• **Task instructions**
Without the pictures, write the listing out again exactly as it appears.

• **Data shown**

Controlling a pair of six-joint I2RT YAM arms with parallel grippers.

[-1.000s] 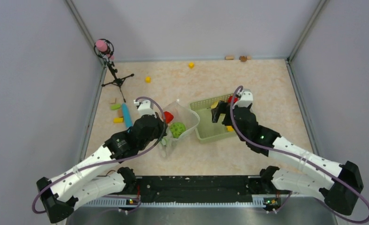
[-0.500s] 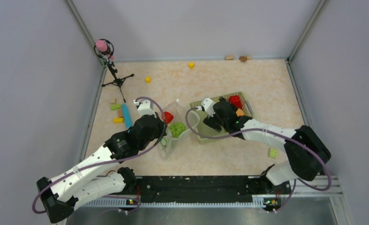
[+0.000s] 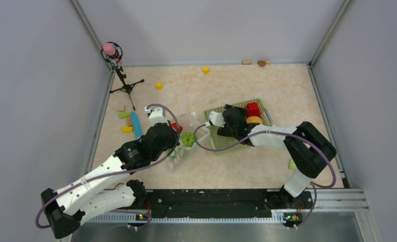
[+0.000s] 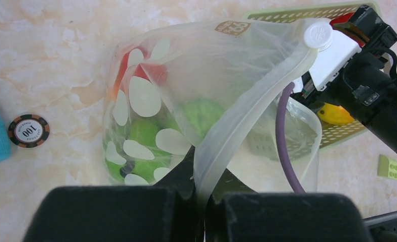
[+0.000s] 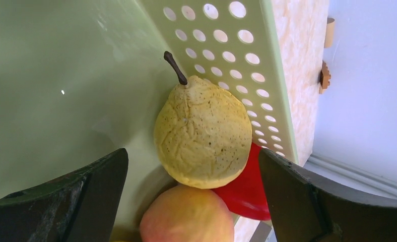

• **Expected output**
Controlling a pair of six-joint I2RT YAM arms with parallel grippers.

[-1.000s] 
[-0.500s] 
[+0.000s] 
[+0.000s] 
[+0.000s] 

No further output is required.